I am trying to determine an efficient, maximum flow algorithm using a directed graph where, given a list of n flights (where each entry has the starting city, ending city, departure time, arrival time, and capacity of the flight), will route as many people as possible starting from city A and ending at city B. I also want to be able to return the set of flights that can be taken such that the maximum possible amount of people will get to city B from city A. I think that it can just be an implementation of the Ford-Fulkerson algorithm, or something similar, but I am having trouble being able to transform this schedule into a max-flow instance in an efficient way, and specifically what the pseudocode of said algorithm would look like after having done so.
1 Answers
The algorithm you're thinking about would to the trick, but the graph is it set to work on must be constructed properly.
Your issue here is timing.
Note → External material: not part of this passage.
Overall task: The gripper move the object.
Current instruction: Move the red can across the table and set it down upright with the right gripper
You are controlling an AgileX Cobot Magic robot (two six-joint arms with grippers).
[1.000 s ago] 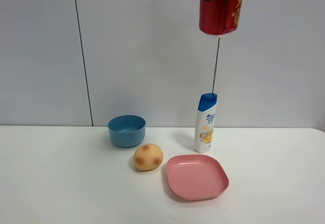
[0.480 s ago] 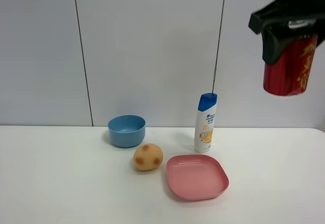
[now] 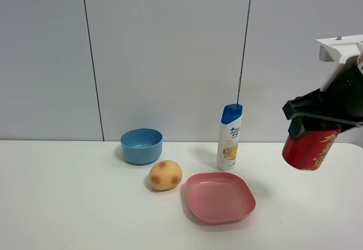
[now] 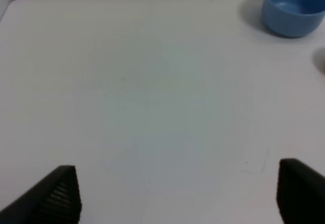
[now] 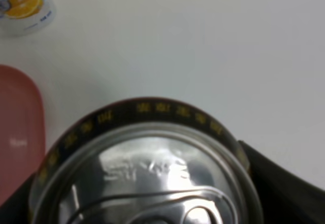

Let's say You want to people from A to C by 14:00 and we have a total of 4 flights:
Flight 1: A -> B, 10:00 -> 11:00, Cap. 100
Flight 2: A -> B, 11:00 -> 12:00, Cap. 100
Flight 3: B -> C, 11:30 -> 12:30, Cap. 100
Flight 4: B -> C, 12:30 -> 13:30, Cap. 100
You can see here that you could fill all flights and get 200 from A to C in time, but constructing the graph needs to take the time into account.
What I suggest is that you don't have one node to represent B, but rather have a few of them:
(B, 11:00) - B at 11:00.
(B, 12:00) - B at 12:00.
(B, 12:30) - when flight #3 departs.
(B, 13:30) - when flight #4 departs.
Any flight that can leave from B will be added to the graph once, starting from the relevant B node.
B nodes are connected to other B nodes in an edge with infinite capacity in the order of the time moving forwards. This allows passengers to "wait" between different times in B.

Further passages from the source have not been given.